Lock-free reference-counting a TLS slot using atomics, part 3

Raymond Chen

Last time, we tried to remove the mutex bottleneck from our class that allocates a TLS on demand and frees the TLS slot when the last client disconnected. We figured out how to that allocate the TLS on demand, but freeing the TLS on the disconnection of the last client was a problem because of a race that can occur if an Acquire() occurs while the last reference is being Release()d.

This conflict between Acquire() and Release() arises because we are manipulating two separate atomic variables, when we really want to treat the two variables as an atomic unit.

So let’s make them an atomic unit.

struct TlsManager
{
    struct State
    {
        DWORD count = 0;
        DWORD tls; // valid if count != 0
    };

    std::atomic<State> m_state;

    DWORD Acquire()
    {
        auto previous = m_state.load();
        while (true) {
            auto state = previous;
            if (++state.count != 1) {
                if (m_state.compare_exchange_weak(previous, state)) {
                    return state.tls;
                }
            } else {
                state.tls = TlsAlloc();
                THROW_LAST_ERROR_IF(state.tls == TLS_OUT_OF_INDEXES);
                if (m_state.compare_exchange_weak(previous, state)) {
                    return state.tls;
                } else {
                    TlsFree(state.tls);
                }
            }
        }
    }
};

We capture the initial state and calculate what the desired new state is. We increment the reference count, and if we didn’t increment to 1, then the increment is all we needed to do. Try to save this as the new state and return if successful. Otherwise, another thread won the race against us, so we restart the loop to try again. (When writing these types of lock-free algorithms, don’t forget to loop back and try again if you want the operation to eventually succeed.)

If we incremented to 1, then we are also responsible for allocating the TLS slot.
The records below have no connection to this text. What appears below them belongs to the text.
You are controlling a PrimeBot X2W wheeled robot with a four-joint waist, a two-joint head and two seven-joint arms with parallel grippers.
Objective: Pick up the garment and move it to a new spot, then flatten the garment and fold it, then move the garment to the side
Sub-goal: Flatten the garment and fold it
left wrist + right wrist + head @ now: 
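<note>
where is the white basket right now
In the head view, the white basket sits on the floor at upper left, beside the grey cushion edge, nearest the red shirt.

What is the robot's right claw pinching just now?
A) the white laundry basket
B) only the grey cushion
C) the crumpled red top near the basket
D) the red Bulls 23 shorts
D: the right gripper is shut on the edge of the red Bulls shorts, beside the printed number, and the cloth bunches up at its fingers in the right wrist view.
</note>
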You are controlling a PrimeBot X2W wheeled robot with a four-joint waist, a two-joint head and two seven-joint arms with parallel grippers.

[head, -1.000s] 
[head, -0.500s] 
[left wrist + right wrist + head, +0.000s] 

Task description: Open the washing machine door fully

Allocate it and try to save the TLS slot and the incremented reference count as an atomic unit. If this succeeds, then return. Otherwise, clean up the TLS slot we mistakenly allocated and try again.

It’s possible to optimize this loop a tiny bit more by caching the result of TlsAlloc() in case we go a second time through the else branch inside the loop. However, I don’t think this is likely, because it means that we have to lose two races: While we are calling TlsAlloc(), another thread successfully performed an Acquire(), and then when we go back and try to increment the reference count, we find that another thread also successfully performed a Release(), forcing us to into the TlsAlloc() branch again.

This race would occur if another thread exactly interleaves an Acquire()/Release() pair inside our Acquire(). Some instrumentation would tell us whether this race is likely in practice.

I could imagine it being a possibility if TlsAlloc() and TlsFree() are slow enough that they open the necessary race window for the other thread to sneak in.

So let’s add the caching, just to see how it looks.

    DWORD Acquire()
    {
        wil::unique_tls tls;

        auto previous = m_state.load();
        while (true) {
            auto state = previous;
            if (++state.count != 1) {
                if (m_state.compare_exchange_weak(previous, state)) {
                    return state.tls;
                }
            } else {
                if (!tls) {
                    tls.reset(TlsAlloc());
                    THROW_LAST_ERROR_IF(!tls);
                }
                state.tls = tls.get();
                if (m_state.compare_exchange_weak(previous, state)) {
                    tls.release(); // owned by the TlsManager now
                    return state.tls;
                }
            }
        }
    }

We take advantage of the wil::unique_tls RAII type which manages a TLS slot.

With this combined state, we can now Release() atomically.

    void Release()
    {
        auto previous = m_state.load();
        while (true) {
            auto state = previous;
            --state.count;
            if (m_state.compare_exchange_weak(previous, state)) {
                if (state.count == 0) {
                    TlsFree(state.tls);
                }
                return;
            }
        }
    }

Bonus chatter: I didn’t talk about memory ordering, but the .load() calls can be weaked to acquire, and the compare_exchange_weak() calls can be weakened to release.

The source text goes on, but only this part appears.